● What is needed
Below are records; report the number of lines in them that include the word "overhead", with no other text.

● Data supplied
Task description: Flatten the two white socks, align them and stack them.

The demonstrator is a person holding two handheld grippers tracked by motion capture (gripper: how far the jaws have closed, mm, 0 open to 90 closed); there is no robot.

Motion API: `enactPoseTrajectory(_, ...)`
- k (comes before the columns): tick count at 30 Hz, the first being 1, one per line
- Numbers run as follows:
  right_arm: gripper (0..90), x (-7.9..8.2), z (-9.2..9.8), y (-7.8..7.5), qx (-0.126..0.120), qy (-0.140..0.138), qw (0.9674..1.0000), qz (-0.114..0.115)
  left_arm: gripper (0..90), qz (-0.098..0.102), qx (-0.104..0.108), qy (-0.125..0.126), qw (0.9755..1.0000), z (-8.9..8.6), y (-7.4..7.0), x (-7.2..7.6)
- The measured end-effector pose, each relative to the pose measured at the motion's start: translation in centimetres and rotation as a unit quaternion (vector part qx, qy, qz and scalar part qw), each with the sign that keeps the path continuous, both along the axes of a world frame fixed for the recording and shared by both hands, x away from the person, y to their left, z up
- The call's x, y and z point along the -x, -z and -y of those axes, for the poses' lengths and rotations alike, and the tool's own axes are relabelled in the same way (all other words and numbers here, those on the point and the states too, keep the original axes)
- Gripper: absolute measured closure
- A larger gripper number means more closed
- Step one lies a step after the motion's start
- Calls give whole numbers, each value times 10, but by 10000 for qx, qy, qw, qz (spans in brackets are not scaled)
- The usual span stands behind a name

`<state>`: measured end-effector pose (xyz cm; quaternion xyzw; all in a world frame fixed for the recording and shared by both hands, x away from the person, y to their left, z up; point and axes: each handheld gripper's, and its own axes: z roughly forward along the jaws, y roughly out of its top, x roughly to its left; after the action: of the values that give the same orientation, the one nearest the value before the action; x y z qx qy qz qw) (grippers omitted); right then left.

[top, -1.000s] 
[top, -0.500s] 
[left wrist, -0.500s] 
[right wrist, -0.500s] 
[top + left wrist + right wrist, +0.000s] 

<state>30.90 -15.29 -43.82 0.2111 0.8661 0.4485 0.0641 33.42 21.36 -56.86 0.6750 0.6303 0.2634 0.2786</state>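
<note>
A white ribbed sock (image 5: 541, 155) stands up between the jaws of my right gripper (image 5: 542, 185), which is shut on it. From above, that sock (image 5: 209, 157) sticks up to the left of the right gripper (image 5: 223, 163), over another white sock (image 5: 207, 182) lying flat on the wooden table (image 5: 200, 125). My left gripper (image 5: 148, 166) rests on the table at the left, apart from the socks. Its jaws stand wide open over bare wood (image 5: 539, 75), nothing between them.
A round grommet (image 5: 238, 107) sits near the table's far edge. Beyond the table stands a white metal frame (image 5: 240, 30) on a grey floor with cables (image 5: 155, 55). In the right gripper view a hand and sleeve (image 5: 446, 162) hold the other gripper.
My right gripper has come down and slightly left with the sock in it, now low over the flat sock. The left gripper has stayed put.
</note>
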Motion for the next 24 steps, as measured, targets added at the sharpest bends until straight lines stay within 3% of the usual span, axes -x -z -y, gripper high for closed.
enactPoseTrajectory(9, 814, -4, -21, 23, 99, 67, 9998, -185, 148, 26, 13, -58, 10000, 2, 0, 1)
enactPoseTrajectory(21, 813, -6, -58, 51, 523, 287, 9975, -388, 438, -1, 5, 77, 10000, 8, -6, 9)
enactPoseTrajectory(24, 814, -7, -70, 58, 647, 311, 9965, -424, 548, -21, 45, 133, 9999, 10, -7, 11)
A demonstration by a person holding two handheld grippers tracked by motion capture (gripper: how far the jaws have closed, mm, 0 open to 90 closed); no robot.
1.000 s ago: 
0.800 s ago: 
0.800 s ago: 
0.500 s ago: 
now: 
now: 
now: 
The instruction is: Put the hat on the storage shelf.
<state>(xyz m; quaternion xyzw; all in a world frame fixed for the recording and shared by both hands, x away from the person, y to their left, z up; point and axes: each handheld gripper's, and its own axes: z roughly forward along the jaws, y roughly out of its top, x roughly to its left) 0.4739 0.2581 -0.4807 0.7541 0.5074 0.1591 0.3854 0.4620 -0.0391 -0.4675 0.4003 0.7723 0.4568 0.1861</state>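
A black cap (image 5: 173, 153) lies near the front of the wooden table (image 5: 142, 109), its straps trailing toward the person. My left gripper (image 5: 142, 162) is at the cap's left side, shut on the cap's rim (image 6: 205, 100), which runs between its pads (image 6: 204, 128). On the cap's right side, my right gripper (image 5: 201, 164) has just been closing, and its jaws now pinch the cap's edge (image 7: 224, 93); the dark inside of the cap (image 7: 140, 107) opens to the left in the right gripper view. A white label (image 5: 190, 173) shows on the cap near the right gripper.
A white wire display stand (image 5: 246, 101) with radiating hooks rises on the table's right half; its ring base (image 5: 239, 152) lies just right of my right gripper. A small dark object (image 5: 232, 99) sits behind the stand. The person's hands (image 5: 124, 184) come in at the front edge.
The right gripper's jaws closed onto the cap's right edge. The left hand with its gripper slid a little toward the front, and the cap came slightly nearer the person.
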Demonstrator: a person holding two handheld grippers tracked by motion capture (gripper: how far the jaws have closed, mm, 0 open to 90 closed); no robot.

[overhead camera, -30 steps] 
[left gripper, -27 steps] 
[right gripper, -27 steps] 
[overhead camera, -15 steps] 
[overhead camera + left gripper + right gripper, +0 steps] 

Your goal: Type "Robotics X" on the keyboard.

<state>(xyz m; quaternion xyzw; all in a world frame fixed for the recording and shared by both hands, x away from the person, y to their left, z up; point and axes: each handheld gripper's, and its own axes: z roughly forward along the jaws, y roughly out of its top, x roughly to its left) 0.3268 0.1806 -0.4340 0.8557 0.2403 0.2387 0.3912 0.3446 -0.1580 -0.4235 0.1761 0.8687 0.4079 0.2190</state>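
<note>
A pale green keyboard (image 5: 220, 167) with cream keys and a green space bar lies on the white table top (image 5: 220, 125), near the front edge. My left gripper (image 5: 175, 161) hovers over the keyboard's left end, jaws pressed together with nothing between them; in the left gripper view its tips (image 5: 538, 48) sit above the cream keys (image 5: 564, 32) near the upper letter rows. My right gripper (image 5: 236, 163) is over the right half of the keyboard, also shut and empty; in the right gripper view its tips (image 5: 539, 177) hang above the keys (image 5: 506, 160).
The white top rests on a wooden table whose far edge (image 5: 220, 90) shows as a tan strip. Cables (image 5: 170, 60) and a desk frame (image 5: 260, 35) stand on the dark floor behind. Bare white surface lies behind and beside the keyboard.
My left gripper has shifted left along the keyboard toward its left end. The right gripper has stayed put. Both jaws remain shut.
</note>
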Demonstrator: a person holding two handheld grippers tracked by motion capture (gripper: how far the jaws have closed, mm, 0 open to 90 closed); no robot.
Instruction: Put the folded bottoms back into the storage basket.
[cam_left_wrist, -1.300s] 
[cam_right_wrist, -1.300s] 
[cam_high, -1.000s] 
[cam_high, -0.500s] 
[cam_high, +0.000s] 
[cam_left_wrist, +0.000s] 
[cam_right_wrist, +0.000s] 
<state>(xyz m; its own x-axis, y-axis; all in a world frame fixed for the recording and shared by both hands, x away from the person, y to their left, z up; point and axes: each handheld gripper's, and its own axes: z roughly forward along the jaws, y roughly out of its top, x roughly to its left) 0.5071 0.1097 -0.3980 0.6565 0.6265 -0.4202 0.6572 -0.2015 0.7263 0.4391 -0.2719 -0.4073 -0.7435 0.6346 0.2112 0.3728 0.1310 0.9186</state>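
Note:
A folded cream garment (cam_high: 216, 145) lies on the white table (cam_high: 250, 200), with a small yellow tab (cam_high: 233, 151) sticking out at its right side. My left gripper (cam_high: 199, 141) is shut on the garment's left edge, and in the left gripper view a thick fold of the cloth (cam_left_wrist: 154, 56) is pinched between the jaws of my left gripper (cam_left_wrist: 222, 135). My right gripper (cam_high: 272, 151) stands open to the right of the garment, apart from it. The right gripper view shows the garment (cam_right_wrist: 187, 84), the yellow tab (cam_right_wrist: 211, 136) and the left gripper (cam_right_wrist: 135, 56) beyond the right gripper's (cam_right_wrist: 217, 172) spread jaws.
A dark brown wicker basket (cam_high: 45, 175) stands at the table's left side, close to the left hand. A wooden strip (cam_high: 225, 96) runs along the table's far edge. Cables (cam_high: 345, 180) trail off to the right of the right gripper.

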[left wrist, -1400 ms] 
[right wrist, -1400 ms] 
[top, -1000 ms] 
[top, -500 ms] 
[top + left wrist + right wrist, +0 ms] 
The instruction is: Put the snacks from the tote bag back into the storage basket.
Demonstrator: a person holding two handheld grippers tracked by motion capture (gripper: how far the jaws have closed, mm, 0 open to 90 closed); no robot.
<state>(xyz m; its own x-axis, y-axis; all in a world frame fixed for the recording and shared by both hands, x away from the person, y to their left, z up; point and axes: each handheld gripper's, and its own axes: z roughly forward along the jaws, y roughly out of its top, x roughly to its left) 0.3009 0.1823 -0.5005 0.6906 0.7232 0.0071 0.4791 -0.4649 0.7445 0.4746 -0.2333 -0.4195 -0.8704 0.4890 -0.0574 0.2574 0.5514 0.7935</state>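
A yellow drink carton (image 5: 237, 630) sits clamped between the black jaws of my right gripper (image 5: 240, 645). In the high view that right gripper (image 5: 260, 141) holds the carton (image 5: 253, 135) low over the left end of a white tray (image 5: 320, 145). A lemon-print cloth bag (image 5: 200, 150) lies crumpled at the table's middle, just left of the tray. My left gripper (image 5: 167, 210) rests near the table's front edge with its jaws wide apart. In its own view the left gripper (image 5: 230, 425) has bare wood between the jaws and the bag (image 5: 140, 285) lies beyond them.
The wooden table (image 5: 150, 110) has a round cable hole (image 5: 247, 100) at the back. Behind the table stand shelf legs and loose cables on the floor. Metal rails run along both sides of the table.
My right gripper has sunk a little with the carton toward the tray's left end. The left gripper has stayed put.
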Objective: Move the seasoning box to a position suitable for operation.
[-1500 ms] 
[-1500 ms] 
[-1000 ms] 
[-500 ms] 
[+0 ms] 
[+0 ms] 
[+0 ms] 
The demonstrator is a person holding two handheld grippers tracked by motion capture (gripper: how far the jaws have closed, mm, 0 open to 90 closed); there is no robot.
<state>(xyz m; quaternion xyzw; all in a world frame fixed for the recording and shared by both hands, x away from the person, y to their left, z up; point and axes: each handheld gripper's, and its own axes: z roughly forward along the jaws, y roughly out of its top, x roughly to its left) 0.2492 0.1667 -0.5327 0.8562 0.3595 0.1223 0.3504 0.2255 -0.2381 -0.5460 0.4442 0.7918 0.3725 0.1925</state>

● Answer to the problem
3